Bob underwent three weeks of tube feeding and began an intravenous drip of high-dose antibiotics. By Dec. 22, 2009, he was stronger, but fluid was filling his lungs, creating a risk of pneumonia. It was time to operate. Bob had the choice to have his surgery at the University of Washington, but said no. “Bob said he believed in Dr. Reed’s skill and in the care he was getting and the relationships he had forged at Harrison,” Bev says. “He wanted to stay here.”

The five-hour surgery came in the nick of time. One of Bob’s valves was so damaged, it crumbled in the surgeon’s hands. Bob received two mechanical valves, which started up as smoothly as a finely tuned Bentley.

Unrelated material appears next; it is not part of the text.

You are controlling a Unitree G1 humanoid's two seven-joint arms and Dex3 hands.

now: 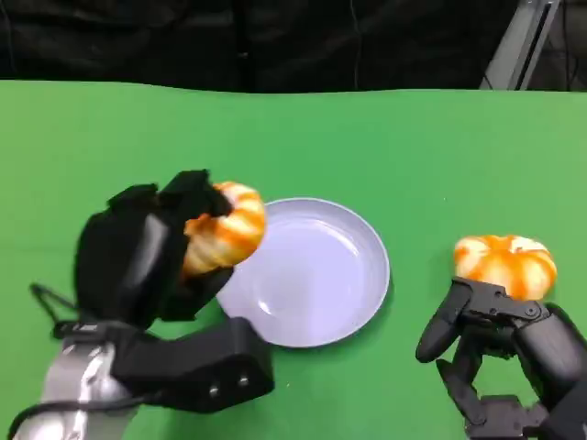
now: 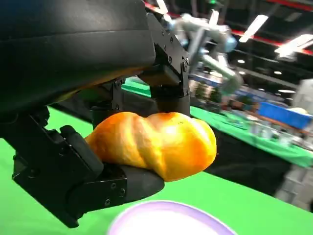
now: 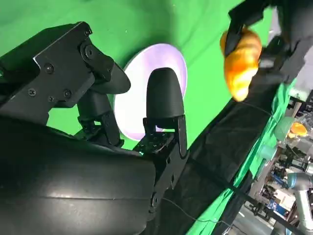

During the next six months, Bob had regained most of his strength. Neatly built, with a white mustache and eyes that twinkle under his billed cap, he was back to fishing on Mission Lake by summer, just steps from his blue lakefront cottage. He and Bev tour vintage-car shows and are hand-pouring a concrete floor for Bob’s personal auto “museum.”

His illness cost him 62 days in the hospital, including two weeks of inpatient rehabilitation in Tacoma. But he cheerfully — gratefully — describes the bonds he forged with the dedicated nurses. “I can’t believe the care I got,” said Bob, who’s ebullient about the road ahead. “You learn to enjoy every day.”